## [Work instruction]
The expected output is the first line of the data below and every line after it, up to and including the line containing "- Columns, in", each reproduced exactly.
*** Opening Material provided ***
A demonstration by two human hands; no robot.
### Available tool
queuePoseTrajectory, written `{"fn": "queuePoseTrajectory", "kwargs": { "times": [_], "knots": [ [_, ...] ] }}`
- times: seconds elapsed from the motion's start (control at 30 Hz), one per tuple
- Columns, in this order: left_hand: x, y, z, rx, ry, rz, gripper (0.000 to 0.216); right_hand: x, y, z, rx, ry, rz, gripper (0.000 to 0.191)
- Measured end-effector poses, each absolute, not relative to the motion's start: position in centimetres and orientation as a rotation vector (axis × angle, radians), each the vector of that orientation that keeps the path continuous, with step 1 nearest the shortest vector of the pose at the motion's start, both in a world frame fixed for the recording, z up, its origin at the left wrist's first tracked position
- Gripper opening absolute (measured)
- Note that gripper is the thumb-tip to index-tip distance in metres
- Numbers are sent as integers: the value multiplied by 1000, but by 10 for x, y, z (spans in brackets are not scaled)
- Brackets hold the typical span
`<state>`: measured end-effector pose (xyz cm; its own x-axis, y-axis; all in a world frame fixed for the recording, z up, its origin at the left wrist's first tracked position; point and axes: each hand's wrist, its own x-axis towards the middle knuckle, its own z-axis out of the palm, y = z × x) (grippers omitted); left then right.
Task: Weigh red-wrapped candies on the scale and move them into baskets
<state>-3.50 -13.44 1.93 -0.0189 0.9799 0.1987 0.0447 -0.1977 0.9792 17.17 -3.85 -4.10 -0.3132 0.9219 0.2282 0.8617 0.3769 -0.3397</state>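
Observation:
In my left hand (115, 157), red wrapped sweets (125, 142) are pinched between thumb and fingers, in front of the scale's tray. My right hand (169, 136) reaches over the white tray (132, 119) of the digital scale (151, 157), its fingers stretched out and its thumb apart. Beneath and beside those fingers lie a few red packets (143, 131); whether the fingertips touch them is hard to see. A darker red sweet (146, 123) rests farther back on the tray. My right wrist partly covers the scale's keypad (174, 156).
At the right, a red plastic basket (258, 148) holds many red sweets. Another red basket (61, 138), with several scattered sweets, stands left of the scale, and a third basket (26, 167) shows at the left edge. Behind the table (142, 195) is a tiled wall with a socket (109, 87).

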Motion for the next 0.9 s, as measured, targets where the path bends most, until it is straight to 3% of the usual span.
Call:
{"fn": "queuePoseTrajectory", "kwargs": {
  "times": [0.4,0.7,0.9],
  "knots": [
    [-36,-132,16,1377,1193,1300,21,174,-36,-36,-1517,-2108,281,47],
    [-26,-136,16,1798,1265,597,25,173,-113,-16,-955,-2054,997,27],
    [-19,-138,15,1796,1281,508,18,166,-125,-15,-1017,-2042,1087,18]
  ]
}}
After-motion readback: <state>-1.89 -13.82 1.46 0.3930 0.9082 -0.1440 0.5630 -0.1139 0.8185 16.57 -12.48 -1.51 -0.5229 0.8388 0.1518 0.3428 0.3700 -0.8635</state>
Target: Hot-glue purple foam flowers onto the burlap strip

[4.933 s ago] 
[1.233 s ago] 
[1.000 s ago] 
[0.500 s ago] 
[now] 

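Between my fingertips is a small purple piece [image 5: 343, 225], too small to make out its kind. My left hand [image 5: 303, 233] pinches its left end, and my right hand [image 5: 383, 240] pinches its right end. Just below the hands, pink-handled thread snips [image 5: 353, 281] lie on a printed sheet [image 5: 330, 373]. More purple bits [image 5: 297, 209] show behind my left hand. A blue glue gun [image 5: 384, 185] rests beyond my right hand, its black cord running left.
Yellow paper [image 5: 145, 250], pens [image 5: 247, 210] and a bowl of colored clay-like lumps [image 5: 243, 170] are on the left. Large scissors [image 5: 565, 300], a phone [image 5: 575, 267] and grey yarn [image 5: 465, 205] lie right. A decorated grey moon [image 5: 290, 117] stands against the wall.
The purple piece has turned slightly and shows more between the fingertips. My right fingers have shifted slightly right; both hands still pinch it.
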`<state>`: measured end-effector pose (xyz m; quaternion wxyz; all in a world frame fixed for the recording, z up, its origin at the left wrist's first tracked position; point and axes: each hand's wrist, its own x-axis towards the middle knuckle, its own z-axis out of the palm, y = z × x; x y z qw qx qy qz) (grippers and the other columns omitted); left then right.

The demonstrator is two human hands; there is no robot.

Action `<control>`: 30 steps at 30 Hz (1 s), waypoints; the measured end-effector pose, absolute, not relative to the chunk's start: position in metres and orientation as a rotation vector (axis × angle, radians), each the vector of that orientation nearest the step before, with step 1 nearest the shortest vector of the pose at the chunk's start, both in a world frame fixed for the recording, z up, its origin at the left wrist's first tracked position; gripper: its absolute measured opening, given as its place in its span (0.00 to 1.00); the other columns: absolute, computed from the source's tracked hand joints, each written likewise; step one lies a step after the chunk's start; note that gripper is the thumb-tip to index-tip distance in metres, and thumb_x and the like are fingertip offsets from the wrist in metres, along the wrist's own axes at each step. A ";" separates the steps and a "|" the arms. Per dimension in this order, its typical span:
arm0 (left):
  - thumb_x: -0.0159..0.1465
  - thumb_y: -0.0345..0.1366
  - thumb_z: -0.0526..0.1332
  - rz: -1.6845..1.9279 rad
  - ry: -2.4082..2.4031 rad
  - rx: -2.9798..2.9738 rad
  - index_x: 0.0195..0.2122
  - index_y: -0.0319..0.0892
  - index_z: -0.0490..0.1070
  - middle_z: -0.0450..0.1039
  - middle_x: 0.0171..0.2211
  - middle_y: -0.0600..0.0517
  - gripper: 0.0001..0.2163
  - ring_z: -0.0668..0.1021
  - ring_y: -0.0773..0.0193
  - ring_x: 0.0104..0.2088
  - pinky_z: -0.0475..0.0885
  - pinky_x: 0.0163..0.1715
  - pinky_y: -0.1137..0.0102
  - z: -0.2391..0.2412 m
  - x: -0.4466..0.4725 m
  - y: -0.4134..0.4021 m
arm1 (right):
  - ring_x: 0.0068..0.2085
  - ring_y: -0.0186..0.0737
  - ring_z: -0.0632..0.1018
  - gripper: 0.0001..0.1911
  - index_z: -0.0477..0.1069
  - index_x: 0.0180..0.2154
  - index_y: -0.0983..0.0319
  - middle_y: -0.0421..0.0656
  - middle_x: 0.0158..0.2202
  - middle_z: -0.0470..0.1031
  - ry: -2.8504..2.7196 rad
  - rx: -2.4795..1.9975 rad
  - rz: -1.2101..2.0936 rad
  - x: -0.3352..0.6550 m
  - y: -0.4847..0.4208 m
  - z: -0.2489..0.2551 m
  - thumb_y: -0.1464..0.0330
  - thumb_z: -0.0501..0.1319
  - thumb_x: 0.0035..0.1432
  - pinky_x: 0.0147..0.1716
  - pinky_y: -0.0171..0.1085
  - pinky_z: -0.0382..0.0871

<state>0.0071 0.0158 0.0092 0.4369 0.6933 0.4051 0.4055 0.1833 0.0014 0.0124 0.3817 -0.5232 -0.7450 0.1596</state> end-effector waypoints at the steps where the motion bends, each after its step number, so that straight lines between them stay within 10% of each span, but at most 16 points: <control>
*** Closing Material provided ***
## [Written answer]
A demonstration by two human hands; no robot.
### Available tool
queuePoseTrajectory, written `{"fn": "queuePoseTrajectory", "kwargs": { "times": [_], "knots": [ [_, ...] ] }}`
- times: seconds elapsed from the motion's start (control at 30 Hz), one per tuple
- Columns, in this order: left_hand: x, y, z, rx, ry, rz, gripper (0.000 to 0.216); right_hand: x, y, z, rx, ry, rz, gripper (0.000 to 0.191)

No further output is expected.